### Task goal
Would you return the full listing exactly, with nothing altered?

——

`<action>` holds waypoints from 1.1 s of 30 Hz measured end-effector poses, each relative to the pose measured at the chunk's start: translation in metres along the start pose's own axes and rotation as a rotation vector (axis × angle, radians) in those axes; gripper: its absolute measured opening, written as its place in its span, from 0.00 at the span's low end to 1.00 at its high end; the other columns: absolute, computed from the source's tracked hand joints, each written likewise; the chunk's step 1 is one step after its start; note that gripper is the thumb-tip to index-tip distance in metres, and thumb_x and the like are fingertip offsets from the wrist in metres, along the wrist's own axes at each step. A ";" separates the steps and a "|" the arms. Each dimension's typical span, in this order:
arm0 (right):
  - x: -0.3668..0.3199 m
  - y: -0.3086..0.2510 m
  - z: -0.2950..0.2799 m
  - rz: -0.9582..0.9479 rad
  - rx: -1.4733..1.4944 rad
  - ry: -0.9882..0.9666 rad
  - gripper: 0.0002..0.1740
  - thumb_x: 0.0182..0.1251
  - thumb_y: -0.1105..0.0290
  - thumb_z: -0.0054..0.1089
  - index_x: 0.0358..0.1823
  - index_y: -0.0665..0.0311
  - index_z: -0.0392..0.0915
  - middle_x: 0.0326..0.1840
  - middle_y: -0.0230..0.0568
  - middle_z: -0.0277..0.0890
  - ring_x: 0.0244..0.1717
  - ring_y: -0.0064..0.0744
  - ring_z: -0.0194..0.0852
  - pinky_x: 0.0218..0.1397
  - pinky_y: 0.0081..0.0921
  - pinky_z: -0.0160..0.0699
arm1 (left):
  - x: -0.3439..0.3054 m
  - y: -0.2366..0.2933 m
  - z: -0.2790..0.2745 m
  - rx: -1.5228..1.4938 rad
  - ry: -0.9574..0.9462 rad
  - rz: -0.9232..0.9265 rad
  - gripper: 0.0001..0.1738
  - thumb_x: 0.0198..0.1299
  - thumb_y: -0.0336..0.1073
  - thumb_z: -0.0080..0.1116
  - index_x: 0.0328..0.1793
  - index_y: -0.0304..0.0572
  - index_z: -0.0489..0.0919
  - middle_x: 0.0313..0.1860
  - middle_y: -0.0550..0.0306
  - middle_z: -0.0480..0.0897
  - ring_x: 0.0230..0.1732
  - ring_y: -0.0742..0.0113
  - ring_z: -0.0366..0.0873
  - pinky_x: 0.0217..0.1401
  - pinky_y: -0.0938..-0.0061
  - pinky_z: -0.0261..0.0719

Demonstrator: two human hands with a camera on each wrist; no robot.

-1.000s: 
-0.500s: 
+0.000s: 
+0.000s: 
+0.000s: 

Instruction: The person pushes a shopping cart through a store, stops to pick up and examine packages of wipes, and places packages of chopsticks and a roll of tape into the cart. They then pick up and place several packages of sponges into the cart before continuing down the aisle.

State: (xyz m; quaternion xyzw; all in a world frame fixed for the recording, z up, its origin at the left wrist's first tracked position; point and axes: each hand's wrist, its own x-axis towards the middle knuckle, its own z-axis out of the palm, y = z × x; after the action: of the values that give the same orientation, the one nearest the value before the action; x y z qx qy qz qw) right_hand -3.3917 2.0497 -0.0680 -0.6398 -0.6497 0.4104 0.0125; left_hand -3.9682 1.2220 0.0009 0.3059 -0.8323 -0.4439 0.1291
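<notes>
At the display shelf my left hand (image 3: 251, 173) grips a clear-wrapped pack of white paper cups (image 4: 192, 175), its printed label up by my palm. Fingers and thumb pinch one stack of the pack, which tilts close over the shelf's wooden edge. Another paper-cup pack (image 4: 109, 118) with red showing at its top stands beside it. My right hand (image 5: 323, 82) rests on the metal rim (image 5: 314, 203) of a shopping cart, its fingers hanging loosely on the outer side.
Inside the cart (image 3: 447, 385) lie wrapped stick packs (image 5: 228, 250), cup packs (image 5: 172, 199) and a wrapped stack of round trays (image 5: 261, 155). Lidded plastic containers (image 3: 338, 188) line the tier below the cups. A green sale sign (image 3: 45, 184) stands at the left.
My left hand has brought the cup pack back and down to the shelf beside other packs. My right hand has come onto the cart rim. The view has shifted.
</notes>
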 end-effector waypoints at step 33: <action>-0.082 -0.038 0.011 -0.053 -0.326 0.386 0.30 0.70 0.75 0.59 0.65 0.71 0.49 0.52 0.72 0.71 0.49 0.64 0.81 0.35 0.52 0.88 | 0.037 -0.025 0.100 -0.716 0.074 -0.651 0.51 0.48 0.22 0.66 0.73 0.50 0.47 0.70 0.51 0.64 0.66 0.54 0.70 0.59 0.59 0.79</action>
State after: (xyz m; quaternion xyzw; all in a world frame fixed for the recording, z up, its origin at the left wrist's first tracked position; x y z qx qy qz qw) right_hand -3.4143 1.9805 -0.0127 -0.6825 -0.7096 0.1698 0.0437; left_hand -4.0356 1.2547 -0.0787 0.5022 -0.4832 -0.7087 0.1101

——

### Response
`<action>` holds waypoints from 1.1 s of 30 Hz measured end-effector poses, each relative to the pose measured at the chunk's start: translation in metres along the start pose's own axes and rotation as a rotation vector (axis × angle, radians) in those axes; gripper: its absolute measured opening, written as its place in its span, from 0.00 at the span's low end to 1.00 at its high end; the other columns: absolute, computed from the source's tracked hand joints, each written likewise; the chunk's step 1 is one step after its start; note that gripper is the thumb-tip to index-tip distance in metres, and thumb_x and the like are fingertip offsets from the wrist in metres, along the wrist's own axes at each step. A ";" separates the steps and a "|" the arms. Each dimension's typical span, in this order:
arm0 (right):
  - x: -0.3668..0.3199 m
  - y: -0.3086..0.2510 m
  - z: -0.2950..0.2799 m
  - rz: -0.9582..0.9479 rad
  - rx: -1.4733..1.4944 rad
  - ry: -0.9882..0.9666 rad
  - gripper: 0.0002..0.1740
  - thumb_x: 0.0182..0.1251
  - thumb_y: -0.1105..0.0290
  - thumb_z: -0.0054..0.1089
  - index_x: 0.0358..0.1823
  - index_y: -0.0665..0.0311
  - index_z: -0.0392..0.0915
  - middle_x: 0.0326..0.1840
  - middle_y: -0.0230..0.0568
  - middle_z: -0.0277..0.0890
  - ring_x: 0.0244..0.1717
  - ring_y: -0.0064..0.0744
  - ring_z: -0.0194..0.0852
  - pinky_x: 0.0218..0.1397
  - pinky_y: 0.0081..0.0921
  - pinky_z: -0.0160..0.0699
arm1 (left):
  - x: -0.3439..0.3054 m
  - y: -0.2366..0.2933 m
  - z: -0.2790..0.2745 m
  - rx: -1.5228..1.4938 rad
  - ry: -0.9574..0.9462 rad
  - rz: -0.9232..0.9265 rad
  - gripper: 0.0001..0.1738
  - thumb_x: 0.0198..0.1299
  - thumb_y: -0.0336..0.1073
  - thumb_z: -0.0080..0.1116
  - index_x: 0.0328..0.1793
  - index_y: -0.0304..0.0572
  - index_z: -0.0489..0.0919
  - middle_x: 0.0313..0.1860
  - middle_y: -0.0550..0.0306
  - middle_z: -0.0480..0.0897
  - ring_x: 0.0230..0.1732
  - ring_y: -0.0742..0.0113
  - ring_z: -0.0366..0.0873
  - pinky_x: 0.0217..0.1401
  - pinky_y: -0.0938..-0.0061
  - pinky_z: -0.0261..0.0719

Demonstrator: two human hands with a camera on each wrist; no robot.

-1.000s: 
-0.500s: 
+0.000s: 
+0.000s: 
+0.000s: 

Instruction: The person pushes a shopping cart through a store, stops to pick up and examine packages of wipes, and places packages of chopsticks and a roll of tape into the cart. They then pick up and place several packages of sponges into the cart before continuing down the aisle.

State: (xyz m; quaternion xyzw; all in a world frame fixed for the recording, z up, its origin at the left wrist's first tracked position; point and axes: each hand's wrist, its own x-axis towards the middle knuckle, its own z-axis out of the palm, y = z × x; after the action: of the values that give the same orientation, the one nearest the value before the action; x y z qx qy qz qw) right_hand -3.3917 2.0497 -0.0680 -0.6398 -0.6497 0.4104 0.0125; left_hand -3.9682 1.2220 0.0009 0.3059 -0.8323 -0.4439 0.1291
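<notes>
At the display shelf my left hand (image 3: 251, 173) grips a clear-wrapped pack of white paper cups (image 4: 192, 175), its printed label up by my palm. Fingers and thumb pinch one stack of the pack, which tilts close over the shelf's wooden edge. Another paper-cup pack (image 4: 109, 118) with red showing at its top stands beside it. My right hand (image 5: 323, 82) rests on the metal rim (image 5: 314, 203) of a shopping cart, its fingers hanging loosely on the outer side.
Inside the cart (image 3: 447, 385) lie wrapped stick packs (image 5: 228, 250), cup packs (image 5: 172, 199) and a wrapped stack of round trays (image 5: 261, 155). Lidded plastic containers (image 3: 338, 188) line the tier below the cups. A green sale sign (image 3: 45, 184) stands at the left.
My left hand has brought the cup pack back and down to the shelf beside other packs. My right hand has come onto the cart rim. The view has shifted.
</notes>
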 end-effector waypoints at step 33: <action>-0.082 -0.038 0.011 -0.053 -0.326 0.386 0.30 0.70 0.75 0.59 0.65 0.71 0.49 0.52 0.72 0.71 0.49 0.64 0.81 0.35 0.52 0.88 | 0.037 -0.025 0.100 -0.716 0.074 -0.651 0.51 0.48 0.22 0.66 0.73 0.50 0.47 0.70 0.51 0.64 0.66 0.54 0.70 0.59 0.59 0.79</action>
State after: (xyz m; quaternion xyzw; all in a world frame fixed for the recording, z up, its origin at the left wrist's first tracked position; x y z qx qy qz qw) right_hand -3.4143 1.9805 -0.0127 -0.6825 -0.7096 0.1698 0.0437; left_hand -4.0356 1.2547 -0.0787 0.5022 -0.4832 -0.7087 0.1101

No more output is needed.